Citatendonderdag
Denn das l'art pour l'art ist ja fast niemals buchstäblich zu nehmen gewesen, fast immer eine Flagge, unter der ein Gut segelt, das man nicht deklarieren kann, weil der Name noch fehlt.
-- Walter Benjamin
At the risk of over intellectualizing, actual experimental rap happens all the time. You just weren’t paying attention (probably because you were partying/nodding your head/rapping along/stoned/drunk). It’s experimental when Timbaland gets a party started with a hiccuping baby or when Cam’ron/Posdnous/Project Pat/E-40 toys with language. It’s in the stark minimalism of snap music or the arhythmical stutter of Pharoahe Monch. Whether they know it or not, most hip hop producers refining and expanding upon techniques that were created by dorks in labcoats. And the best rappers are constantly breaking all the rules of literary and poetic convention. This is why, for all it’s success, rap is an intensely insular movement.

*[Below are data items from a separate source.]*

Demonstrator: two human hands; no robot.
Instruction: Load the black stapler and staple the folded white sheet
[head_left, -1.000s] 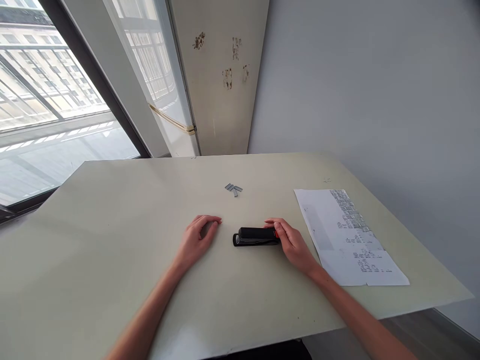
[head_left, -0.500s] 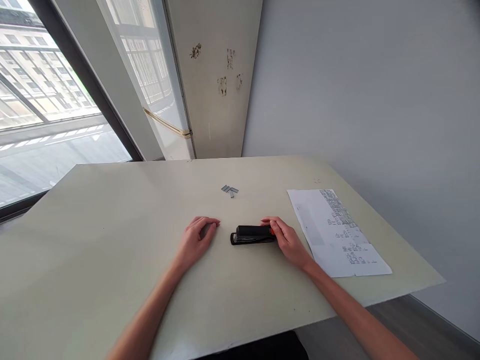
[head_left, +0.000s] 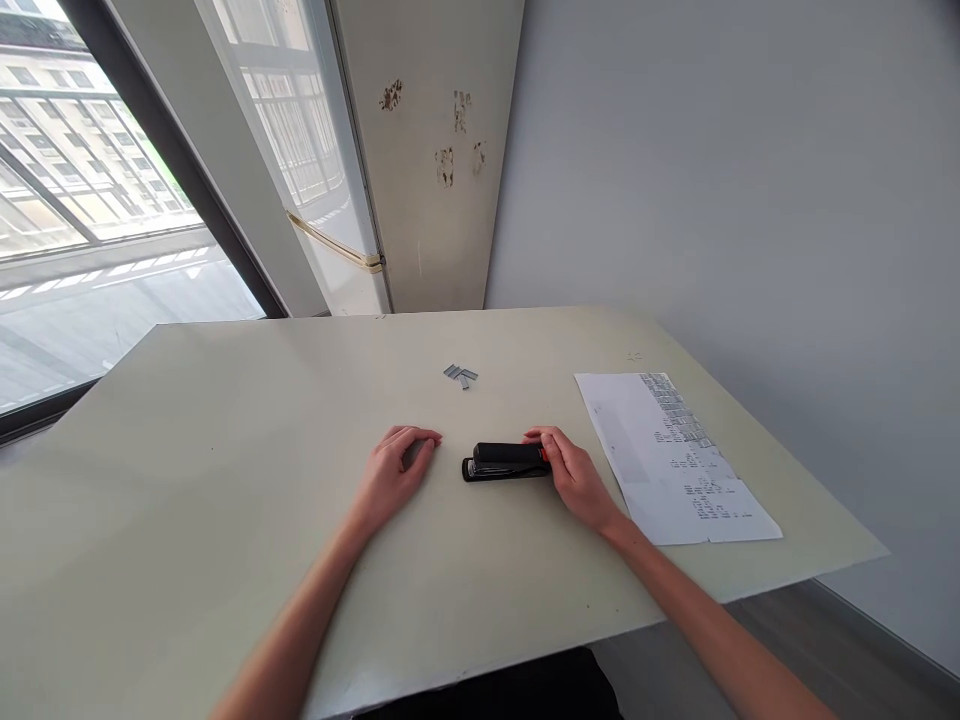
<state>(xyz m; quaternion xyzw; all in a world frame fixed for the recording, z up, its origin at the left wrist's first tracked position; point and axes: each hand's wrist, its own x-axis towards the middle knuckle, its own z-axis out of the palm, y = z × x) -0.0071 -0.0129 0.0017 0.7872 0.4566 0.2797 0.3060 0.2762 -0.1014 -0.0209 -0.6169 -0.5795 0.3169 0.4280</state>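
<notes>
A black stapler point(head_left: 508, 462) lies on the table, its front end pointing left and a bit of red showing at its rear. My right hand point(head_left: 571, 472) grips that rear end, thumb on the near side and fingers on the far side. Left of the stapler, apart from it, my left hand point(head_left: 396, 468) rests on the tabletop with its fingers loosely curled together and the thumb close to them. Nothing shows in it. Beyond both hands lie several grey strips of staples point(head_left: 460, 375) in a small overlapping cluster.
A printed sheet of paper point(head_left: 630, 440) lies on the pale table point(head_left: 225, 520), right of my right hand. Behind the table stands a white fridge point(head_left: 442, 240). A grey wall point(head_left: 712, 180) borders the right side, a window point(head_left: 90, 200) the left.
Both hands and the stapler keep their places on the table. The whole view has shifted very slightly, with the table's things a little higher in the picture.
</notes>
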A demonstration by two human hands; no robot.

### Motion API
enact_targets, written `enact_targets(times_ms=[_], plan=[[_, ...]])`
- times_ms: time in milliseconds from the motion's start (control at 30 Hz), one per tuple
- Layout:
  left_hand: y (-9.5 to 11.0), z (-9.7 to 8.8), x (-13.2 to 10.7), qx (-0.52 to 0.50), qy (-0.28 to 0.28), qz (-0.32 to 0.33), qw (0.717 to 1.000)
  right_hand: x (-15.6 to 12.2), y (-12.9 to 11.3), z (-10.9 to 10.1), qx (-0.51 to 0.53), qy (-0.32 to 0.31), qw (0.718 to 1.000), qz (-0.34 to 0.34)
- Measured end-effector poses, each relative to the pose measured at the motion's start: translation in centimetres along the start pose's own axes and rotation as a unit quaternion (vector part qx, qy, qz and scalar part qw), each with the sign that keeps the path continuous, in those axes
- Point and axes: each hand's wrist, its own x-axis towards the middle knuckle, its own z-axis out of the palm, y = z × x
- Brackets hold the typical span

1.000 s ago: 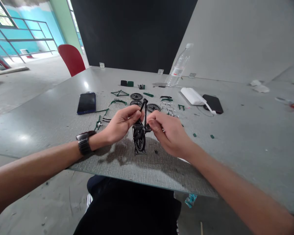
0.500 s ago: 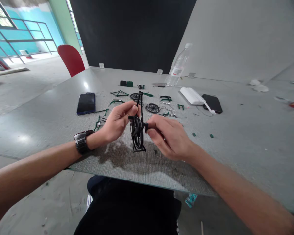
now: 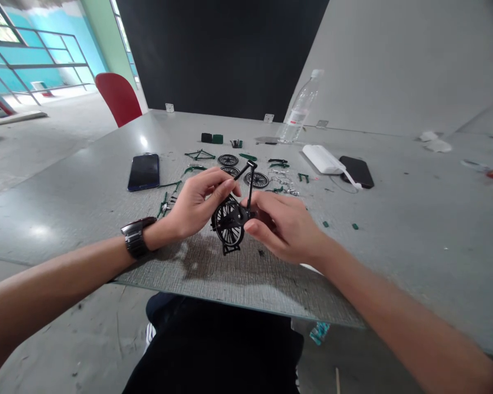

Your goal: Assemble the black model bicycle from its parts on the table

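Between my hands is a black model bicycle frame with a spoked wheel fitted at its near end, held above the table's front part. My left hand is closed on the frame from the left, thumb and fingers pinching a tube. On the other side, my right hand has its thumb and forefinger closed on the frame near the crank; the exact part it grips is hidden by the fingers. Behind them lie loose spoked wheels and a green frame.
Small green, black and silver parts lie across the grey table. A phone is at left. To the right are a white power bank, a black phone-like object and a clear bottle. A dark panel stands behind.
The model bicycle has turned from nearly edge-on to showing more of its wheel's side, and its frame's far end has swung right. My right hand has shifted its hold near the crank.
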Motion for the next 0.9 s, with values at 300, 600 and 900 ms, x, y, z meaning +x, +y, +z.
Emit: enact_targets(times_ms=[300,600,900], plan=[[-0.01,0.0,0.05,0.004,0.061,-0.019,0.998,0.14,-0.04,-0.11,-0.024,-0.051,0.997,0.051],[0.29,-0.2,-0.02,0.074,0.068,0.018,0.995,0.11,0.48,-0.14,-0.038,-0.139,0.98,0.134],[0.68,-0.19,-0.32,0.073,0.037,0.031,0.996,0.46,0.58,-0.29,-0.08,-0.198,0.961,0.176]])
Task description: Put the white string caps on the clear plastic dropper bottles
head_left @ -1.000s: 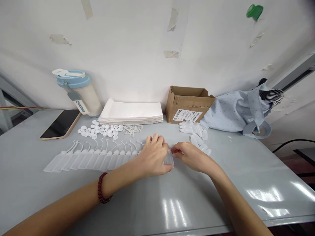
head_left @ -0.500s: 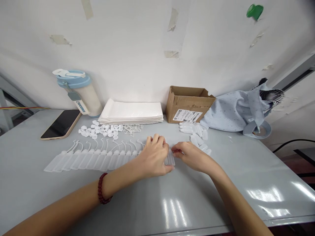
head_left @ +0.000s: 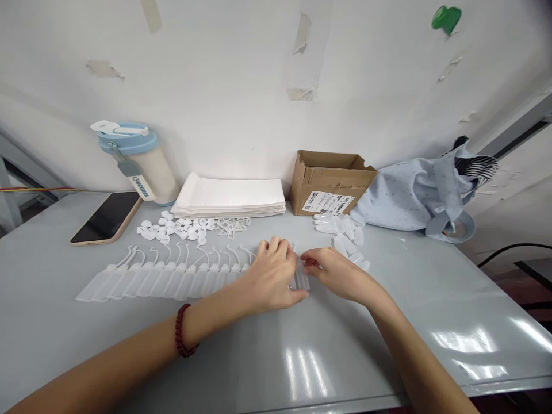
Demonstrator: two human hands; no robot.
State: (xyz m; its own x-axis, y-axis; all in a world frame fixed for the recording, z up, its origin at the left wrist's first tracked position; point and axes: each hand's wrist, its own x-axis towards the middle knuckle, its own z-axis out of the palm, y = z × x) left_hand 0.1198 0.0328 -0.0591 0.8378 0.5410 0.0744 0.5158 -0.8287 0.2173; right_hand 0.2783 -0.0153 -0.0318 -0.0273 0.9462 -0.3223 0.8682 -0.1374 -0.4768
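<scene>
A row of small clear plastic bottles [head_left: 164, 282] with thin curved tips lies side by side across the grey table [head_left: 302, 356]. My left hand [head_left: 269, 276] rests curled over the right end of that row, fingers closed around a clear bottle [head_left: 299, 280]. My right hand [head_left: 334, 273] pinches the same bottle from the right side. A red bead bracelet [head_left: 183, 339] is on my left wrist.
Loose white caps [head_left: 176, 228] and thin tips [head_left: 233, 226] lie behind the row. More clear bottles [head_left: 345, 236] sit by a cardboard box [head_left: 330, 184]. A stack of white bags [head_left: 230, 198], a tumbler [head_left: 138, 161], a phone [head_left: 107, 217] and blue cloth [head_left: 422, 195] line the back.
Both hands have shifted slightly; the bottle between them has moved a little away from me and lies more lined up with the row.
</scene>
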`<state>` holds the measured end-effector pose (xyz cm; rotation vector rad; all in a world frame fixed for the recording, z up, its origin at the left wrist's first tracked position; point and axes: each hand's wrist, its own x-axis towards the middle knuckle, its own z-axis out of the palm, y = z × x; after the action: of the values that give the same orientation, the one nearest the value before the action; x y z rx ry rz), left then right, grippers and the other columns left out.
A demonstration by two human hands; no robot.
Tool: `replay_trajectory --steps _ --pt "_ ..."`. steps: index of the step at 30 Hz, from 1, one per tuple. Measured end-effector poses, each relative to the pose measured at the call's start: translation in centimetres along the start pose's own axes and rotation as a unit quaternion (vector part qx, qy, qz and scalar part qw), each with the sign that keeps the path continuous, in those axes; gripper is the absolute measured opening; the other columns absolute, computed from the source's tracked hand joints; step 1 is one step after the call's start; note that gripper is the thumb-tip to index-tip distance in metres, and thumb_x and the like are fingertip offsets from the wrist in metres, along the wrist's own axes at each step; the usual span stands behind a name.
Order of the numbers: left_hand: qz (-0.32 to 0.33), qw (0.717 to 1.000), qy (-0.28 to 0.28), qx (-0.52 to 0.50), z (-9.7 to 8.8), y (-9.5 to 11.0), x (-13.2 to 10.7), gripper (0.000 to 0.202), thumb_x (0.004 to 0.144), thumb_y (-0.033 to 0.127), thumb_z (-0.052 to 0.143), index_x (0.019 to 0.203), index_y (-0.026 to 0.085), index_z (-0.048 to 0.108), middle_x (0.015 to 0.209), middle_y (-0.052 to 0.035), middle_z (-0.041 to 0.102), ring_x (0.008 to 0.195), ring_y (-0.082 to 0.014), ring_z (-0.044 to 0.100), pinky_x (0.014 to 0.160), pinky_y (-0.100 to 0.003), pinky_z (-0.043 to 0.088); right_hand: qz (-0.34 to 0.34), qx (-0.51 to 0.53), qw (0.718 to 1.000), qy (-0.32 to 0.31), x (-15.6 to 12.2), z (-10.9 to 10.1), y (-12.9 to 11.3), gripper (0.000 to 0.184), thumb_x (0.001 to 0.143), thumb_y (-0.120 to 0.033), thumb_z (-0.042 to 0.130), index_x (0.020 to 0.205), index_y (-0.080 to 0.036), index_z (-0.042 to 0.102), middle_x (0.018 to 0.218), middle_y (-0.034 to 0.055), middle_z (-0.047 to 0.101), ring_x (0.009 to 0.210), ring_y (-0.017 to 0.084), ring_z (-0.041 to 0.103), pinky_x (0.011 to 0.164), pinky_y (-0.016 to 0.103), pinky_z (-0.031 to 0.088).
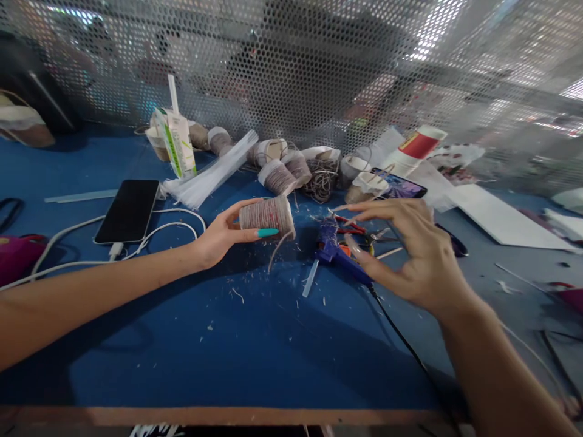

This is why “Rappers Delight” (a fifteen minute song with no singing and no chorus that still got radio play) was so polarizing 25 years ago and why today TI can sell a million records in a month, have a hit movie out and still remain completely unknown by the bulk of the American public. Because all rap flies in the face of hundreds of years of musical conventions. It’s just so damn weird.